TASK DIRECTIONS
Write out exactly, and only, the lines from the one containing "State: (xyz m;" through the last line of the listing below.

STORED DATA
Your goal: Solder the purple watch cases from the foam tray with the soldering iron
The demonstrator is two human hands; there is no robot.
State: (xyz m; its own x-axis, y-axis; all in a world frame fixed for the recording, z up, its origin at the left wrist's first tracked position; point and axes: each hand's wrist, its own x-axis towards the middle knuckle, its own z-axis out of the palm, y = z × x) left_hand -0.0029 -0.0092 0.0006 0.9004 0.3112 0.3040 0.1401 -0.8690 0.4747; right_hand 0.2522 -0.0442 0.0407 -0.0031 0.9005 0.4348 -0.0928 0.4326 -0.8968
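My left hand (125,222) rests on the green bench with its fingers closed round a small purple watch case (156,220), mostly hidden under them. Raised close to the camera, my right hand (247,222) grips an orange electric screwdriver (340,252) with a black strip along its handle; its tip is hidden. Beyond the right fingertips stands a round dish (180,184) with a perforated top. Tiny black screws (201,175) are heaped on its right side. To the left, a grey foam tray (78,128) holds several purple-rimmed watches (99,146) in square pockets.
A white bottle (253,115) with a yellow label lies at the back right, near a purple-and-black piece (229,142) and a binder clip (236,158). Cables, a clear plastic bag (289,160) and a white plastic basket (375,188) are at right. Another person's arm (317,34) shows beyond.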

ANSWER TO THIS TASK
State: (xyz m; its own x-axis, y-axis; all in a world frame fixed for the recording, z up, its origin at the left wrist's first tracked position; point and axes: each hand's wrist, its own x-axis towards the middle knuckle, its own z-axis out of the palm, y = z × x) left_hand -0.0029 -0.0092 0.0006 0.9004 0.3112 0.3040 0.1401 -0.8690 0.4747; right_hand 0.2522 -0.0442 0.0407 -0.0031 0.9005 0.4348 -0.0928 0.4326 -0.8968
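My left hand (125,222) rests on the green bench with its fingers closed round a small purple watch case (156,220), mostly hidden under them. Raised close to the camera, my right hand (247,222) grips an orange electric screwdriver (340,252) with a black strip along its handle; its tip is hidden. Beyond the right fingertips stands a round dish (180,184) with a perforated top. Tiny black screws (201,175) are heaped on its right side. To the left, a grey foam tray (78,128) holds several purple-rimmed watches (99,146) in square pockets.
A white bottle (253,115) with a yellow label lies at the back right, near a purple-and-black piece (229,142) and a binder clip (236,158). Cables, a clear plastic bag (289,160) and a white plastic basket (375,188) are at right. Another person's arm (317,34) shows beyond.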

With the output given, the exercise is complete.